> **WORK INSTRUCTION**: Could you copy out every line of the data where the word "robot" occurs?

> **Data excerpts**:

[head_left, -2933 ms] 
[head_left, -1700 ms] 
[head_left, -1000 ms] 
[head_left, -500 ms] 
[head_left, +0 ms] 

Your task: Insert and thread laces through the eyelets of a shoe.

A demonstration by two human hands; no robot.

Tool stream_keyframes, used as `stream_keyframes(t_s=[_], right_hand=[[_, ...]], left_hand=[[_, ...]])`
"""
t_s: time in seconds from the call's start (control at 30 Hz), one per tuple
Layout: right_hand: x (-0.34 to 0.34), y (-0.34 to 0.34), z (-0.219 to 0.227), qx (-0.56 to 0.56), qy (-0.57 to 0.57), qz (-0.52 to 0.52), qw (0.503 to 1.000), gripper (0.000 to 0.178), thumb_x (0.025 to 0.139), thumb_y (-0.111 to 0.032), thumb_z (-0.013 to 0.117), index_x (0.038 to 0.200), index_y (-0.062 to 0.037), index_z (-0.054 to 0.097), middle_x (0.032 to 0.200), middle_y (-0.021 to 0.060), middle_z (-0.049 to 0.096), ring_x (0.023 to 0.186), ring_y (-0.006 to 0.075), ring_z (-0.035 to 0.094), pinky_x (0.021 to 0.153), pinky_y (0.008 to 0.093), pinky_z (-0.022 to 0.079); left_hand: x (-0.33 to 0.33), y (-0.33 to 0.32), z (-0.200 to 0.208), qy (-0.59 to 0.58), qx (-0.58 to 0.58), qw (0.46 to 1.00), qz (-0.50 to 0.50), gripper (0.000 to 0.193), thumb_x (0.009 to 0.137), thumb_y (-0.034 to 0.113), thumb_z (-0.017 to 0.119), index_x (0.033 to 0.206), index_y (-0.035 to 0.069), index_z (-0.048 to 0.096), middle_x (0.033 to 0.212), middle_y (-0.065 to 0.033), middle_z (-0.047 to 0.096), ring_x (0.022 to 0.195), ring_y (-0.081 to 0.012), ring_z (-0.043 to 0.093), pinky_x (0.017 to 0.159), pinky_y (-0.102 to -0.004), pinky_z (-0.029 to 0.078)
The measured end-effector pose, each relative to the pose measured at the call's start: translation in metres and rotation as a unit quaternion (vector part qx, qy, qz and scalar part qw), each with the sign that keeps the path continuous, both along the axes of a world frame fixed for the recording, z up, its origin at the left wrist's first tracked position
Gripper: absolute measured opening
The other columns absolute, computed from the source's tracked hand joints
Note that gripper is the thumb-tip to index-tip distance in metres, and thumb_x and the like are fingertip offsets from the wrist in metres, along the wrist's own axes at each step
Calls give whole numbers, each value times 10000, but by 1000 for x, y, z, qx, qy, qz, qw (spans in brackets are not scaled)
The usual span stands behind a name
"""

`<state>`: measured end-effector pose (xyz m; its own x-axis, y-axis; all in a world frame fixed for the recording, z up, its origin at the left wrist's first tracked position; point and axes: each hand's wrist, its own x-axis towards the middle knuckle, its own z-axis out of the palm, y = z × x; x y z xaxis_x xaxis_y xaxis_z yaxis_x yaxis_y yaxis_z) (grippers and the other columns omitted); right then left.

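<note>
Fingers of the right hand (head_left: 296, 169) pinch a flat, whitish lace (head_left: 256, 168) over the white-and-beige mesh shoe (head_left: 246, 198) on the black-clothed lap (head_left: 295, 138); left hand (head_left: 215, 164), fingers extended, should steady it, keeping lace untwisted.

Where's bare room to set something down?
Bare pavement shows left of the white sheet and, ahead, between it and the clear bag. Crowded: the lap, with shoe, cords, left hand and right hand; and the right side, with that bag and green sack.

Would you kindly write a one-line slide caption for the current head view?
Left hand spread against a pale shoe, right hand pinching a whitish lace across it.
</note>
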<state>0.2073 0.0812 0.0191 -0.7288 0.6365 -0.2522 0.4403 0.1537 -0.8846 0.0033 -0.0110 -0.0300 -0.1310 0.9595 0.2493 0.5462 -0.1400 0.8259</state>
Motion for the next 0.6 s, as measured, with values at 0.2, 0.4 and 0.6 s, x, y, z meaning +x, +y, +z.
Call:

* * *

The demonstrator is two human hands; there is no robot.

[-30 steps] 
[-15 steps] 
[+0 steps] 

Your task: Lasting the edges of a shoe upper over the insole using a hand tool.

> **RESPONSE AREA**:
A demonstration by two human hands; no robot.
The demonstrator is two human hands; there is no robot.

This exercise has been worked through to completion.